Graph theory question on degrees of vertices of a tree Let $T$ be a tree with $n$ vertices and $p_i$ denote the number of vertices of degree $i$. Show that $$p_1-p_3-2p_4-...-(n-3)p_{n-1} = 2$$
I have no clue how to begin. Total degree = $2(n-1)$. Some how this will be used. And I have my suspicions on the absence of $p_2$.

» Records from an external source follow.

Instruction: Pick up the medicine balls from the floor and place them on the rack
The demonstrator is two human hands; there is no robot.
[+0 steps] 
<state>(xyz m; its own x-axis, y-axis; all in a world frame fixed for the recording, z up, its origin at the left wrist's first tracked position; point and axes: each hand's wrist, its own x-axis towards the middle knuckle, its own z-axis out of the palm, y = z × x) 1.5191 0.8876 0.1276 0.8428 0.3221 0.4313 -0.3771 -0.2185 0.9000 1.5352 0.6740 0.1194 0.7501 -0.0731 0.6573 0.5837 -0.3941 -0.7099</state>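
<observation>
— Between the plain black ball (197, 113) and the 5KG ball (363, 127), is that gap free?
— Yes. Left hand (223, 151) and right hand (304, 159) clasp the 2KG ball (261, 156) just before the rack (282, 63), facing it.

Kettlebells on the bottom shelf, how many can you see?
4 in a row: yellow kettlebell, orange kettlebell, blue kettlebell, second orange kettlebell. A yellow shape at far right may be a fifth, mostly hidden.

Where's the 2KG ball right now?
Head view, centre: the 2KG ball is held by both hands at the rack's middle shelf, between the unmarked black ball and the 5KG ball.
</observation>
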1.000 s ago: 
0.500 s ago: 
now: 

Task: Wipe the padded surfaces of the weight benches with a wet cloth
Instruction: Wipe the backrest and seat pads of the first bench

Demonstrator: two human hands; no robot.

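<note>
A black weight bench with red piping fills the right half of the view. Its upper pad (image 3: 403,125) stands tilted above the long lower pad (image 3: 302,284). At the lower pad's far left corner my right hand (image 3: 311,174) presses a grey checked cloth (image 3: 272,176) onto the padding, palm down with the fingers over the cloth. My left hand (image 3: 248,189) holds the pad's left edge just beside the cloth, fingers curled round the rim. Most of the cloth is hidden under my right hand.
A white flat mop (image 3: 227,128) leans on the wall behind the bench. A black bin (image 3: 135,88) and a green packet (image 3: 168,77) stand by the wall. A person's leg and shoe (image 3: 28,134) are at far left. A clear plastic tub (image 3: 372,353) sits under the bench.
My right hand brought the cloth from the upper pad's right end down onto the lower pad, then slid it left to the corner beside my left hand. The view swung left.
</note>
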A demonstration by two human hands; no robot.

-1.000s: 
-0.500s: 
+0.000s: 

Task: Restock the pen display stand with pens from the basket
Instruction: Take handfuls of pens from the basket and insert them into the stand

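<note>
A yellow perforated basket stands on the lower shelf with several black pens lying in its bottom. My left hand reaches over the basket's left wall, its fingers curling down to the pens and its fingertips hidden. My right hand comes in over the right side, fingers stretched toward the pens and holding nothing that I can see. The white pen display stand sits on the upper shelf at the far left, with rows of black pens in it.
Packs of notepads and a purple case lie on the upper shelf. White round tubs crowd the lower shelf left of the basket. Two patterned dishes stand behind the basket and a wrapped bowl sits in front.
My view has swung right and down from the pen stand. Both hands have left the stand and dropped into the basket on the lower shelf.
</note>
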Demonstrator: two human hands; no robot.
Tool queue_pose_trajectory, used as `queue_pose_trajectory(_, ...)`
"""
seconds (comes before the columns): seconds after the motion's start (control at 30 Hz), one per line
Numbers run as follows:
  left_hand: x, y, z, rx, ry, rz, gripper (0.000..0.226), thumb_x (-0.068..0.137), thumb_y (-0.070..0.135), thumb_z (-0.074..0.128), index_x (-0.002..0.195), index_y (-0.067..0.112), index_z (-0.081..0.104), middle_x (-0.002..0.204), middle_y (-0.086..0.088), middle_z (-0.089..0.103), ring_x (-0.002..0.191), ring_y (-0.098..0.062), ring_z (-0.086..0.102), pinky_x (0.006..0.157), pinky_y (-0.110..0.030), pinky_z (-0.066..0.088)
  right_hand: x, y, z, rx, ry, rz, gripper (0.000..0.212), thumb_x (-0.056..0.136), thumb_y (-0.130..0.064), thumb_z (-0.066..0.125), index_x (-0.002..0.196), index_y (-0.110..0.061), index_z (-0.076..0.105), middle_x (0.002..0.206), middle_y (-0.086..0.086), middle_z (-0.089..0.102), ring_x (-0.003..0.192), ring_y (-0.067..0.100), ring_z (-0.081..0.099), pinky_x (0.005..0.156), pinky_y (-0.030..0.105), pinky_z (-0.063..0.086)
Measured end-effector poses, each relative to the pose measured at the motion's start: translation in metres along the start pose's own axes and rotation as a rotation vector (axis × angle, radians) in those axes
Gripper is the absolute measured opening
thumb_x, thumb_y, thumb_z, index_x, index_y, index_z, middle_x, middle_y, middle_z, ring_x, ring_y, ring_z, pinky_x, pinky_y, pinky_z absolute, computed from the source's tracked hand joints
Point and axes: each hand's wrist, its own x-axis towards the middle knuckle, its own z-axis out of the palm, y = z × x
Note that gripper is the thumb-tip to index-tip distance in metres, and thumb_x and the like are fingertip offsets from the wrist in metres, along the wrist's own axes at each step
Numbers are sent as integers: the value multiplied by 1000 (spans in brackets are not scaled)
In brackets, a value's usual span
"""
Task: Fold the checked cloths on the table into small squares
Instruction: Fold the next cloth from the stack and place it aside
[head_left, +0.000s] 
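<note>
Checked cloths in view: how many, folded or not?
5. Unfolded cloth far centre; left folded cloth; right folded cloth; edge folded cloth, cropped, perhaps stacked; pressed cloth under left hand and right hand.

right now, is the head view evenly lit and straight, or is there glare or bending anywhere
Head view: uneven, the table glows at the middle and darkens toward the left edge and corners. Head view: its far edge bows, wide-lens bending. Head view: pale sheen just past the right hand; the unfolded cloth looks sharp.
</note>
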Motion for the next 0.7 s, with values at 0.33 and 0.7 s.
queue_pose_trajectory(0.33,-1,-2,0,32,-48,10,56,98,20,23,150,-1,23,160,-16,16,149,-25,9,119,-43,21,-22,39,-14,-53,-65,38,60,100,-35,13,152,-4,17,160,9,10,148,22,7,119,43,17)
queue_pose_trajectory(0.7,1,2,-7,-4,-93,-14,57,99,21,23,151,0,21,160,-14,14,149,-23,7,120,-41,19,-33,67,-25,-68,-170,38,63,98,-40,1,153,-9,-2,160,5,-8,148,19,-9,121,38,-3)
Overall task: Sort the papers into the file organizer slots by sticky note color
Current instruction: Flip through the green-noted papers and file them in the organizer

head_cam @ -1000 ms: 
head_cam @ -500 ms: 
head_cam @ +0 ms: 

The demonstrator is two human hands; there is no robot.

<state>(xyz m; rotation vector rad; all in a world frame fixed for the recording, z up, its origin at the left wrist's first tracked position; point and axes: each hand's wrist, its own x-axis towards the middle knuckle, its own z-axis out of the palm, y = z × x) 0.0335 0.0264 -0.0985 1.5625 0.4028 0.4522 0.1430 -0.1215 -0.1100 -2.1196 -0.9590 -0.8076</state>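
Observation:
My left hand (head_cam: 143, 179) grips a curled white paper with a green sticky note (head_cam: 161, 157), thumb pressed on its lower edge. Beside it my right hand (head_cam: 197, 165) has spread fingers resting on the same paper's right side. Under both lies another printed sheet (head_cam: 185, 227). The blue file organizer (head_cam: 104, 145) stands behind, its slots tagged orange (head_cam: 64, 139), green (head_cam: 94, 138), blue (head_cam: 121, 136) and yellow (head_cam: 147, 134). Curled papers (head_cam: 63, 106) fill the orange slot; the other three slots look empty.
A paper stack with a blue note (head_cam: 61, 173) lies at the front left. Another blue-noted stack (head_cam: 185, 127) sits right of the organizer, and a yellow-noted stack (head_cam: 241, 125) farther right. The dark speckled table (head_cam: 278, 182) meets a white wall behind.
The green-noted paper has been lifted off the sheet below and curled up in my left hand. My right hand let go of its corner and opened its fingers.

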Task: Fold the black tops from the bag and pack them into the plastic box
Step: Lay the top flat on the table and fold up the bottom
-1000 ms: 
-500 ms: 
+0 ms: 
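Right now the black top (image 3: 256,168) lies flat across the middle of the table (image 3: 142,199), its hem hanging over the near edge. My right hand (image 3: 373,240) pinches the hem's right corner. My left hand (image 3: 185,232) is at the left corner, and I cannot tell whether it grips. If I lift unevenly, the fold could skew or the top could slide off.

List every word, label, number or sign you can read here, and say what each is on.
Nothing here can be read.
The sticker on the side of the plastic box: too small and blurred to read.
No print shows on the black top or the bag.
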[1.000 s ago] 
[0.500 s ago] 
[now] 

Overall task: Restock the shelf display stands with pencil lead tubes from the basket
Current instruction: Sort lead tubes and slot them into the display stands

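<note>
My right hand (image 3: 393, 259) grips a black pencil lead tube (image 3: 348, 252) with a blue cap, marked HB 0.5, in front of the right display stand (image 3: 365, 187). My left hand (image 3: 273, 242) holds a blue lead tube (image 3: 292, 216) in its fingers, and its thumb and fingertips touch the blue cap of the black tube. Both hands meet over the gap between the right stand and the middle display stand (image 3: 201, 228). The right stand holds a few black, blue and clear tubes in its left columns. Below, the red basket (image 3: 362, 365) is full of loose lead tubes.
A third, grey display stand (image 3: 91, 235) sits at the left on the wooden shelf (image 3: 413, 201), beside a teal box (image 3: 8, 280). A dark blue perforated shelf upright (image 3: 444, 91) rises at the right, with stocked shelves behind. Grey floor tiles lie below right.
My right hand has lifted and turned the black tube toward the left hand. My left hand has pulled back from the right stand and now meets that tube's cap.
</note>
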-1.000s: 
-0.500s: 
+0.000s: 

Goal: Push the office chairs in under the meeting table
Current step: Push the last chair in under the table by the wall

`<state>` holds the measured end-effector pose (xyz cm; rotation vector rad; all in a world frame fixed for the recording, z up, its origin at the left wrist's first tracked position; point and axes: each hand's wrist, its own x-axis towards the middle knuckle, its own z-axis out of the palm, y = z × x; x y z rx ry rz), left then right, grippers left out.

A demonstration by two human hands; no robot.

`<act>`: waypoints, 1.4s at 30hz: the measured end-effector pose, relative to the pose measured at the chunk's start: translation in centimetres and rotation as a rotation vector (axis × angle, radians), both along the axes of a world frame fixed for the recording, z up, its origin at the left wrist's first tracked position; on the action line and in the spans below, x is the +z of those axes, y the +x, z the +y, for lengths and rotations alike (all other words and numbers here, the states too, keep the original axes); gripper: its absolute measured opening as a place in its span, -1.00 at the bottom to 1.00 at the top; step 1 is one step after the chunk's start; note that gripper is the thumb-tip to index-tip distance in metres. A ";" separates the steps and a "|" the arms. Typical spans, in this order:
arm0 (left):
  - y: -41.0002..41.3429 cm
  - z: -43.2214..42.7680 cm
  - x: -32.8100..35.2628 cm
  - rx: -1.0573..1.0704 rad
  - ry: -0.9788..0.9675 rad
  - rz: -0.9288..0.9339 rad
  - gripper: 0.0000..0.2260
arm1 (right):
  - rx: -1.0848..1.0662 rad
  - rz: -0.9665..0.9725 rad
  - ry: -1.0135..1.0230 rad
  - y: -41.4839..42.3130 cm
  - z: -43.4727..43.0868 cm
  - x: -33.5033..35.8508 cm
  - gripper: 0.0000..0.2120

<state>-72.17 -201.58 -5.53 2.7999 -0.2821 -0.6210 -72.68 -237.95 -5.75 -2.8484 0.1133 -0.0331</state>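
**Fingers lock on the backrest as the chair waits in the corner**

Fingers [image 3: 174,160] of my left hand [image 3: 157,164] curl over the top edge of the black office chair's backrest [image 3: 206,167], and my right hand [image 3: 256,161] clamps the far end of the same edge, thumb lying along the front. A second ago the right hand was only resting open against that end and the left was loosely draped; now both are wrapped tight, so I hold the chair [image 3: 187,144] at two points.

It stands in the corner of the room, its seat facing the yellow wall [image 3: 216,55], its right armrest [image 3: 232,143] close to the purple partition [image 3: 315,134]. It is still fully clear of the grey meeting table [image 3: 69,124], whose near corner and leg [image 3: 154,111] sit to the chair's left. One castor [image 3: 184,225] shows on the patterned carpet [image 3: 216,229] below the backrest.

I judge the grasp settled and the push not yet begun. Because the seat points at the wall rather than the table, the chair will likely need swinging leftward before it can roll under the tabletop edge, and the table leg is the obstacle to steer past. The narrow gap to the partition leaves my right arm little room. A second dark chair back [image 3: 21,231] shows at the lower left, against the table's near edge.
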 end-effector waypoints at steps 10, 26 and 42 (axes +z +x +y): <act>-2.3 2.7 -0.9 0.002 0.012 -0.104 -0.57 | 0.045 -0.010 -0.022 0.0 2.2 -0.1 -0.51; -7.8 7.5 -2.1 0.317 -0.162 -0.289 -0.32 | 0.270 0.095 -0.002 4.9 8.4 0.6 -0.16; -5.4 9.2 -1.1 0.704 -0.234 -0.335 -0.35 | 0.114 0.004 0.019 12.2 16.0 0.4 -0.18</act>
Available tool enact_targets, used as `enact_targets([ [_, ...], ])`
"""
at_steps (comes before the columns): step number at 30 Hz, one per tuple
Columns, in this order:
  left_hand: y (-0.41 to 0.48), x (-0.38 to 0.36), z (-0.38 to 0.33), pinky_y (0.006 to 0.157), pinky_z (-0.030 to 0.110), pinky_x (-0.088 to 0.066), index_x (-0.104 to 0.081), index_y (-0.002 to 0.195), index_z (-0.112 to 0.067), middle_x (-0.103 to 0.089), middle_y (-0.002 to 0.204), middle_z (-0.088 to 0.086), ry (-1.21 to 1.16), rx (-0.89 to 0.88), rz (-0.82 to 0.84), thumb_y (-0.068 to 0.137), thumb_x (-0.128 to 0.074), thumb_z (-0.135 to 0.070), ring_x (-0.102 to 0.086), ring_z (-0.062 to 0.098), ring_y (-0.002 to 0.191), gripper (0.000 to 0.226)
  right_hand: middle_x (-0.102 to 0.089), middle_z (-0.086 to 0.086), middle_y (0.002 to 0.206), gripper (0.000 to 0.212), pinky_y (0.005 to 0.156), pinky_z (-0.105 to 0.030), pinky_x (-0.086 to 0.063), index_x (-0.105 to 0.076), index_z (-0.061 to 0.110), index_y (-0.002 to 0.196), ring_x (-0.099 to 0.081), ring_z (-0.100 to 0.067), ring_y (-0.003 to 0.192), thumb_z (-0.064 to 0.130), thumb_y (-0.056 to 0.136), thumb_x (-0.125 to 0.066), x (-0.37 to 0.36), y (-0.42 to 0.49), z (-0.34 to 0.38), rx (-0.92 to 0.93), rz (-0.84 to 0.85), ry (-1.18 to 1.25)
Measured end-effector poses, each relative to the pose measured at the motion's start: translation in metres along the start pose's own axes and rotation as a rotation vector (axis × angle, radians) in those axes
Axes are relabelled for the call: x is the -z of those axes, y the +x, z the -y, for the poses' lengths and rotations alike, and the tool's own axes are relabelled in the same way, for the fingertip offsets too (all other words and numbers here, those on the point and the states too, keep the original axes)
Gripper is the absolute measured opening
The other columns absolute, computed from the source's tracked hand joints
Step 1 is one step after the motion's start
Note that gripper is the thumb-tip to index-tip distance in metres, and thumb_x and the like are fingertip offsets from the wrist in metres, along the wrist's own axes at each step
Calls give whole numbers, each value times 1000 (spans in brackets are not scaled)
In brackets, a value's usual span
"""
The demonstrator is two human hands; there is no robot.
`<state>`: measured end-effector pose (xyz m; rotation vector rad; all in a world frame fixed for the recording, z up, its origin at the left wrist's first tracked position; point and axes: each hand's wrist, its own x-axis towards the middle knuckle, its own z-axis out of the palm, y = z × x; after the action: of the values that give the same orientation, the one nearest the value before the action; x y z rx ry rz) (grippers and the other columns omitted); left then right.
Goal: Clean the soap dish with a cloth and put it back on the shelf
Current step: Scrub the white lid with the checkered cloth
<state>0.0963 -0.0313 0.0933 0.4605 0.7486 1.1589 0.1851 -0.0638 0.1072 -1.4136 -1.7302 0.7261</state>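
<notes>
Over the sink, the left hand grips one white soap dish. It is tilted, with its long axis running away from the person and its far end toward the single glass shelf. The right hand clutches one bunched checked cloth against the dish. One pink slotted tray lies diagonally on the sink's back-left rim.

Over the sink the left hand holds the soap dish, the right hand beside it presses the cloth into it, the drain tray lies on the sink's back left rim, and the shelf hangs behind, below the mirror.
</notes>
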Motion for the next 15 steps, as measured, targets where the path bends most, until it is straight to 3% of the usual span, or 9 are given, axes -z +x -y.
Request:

 A: Sorry, just solved it.
Let $S=p_1-p_3-2p_4-...-(n-3)p_{n-1}$.
Since total degree = $2(n-1)$,
$$\begin{align*}
&p_1+2p_2+3p_3+...+(n-1)p_{n-1}=2(n-1)\\\\
\implies&p_1+2p_2+4p_3-p_3+6p_4-2p_4+8p_5-3p_5+....+(2n-4)p_{n-1}-(n-3)p_{n-1}=2n-2\\\\
\implies&S+2(p_2+2p_3+3p_4+...+(n-2)p_{n-1}=2n-2\\\\
\implies&S+2(p_2+2p_3+3p_4+...+(n-2)p_{n-1}+2\sum_{i=1}^{n-1} p_i=2n-2+2\sum_{i=1}^{n-1} p_i\\\\
\implies&S+2\sum_{i=1}^{n-1} i.p_i=2n-2+2n\\\\
\implies&S+2(2(n-1))=4n-2\\\\
\implies&S=2\;.
\end{align*}$$
A: You already observed that $$\sum ip_i = 2(n-1).$$
But note also that $$\sum p_i = n$$
which is even simpler.
Could you could put the two equations together somehow?  You need to get $2$ on the right-hand side…

Addendum: Since OP solved the question, I'm going to post a detailed solution here for future reference.
OP has $$p_1 + 2p_2 + \cdots + (n-1)p_{n-1} = 2n-2\tag{A}$$ and wants to get something with 2 on the right.  One thing to try is to look for something like $$\sum\;?? = 2n\tag{B}$$ and then subtract A from B.  
Moreover, for this to work, OP needs $\sum\;??  $ to be $2p_1 + 2p_2 + \cdots + 2p_{n-1}$ so that the left side of $B-A$ comes out to the expression $p_1-p_3-2p_4-\cdots-(n-3)p_{n-1}$ as required.  So in short, if we can prove
$$2p_1 + 2p_2 + \cdots + 2p_{n-1} = 2n$$
then we win.  
But now that we see what we need to win, it's easy: $$\sum p_i = n$$ will do it. Even if OP didn't think of this before, it's obvious how to show this once you see what is needed.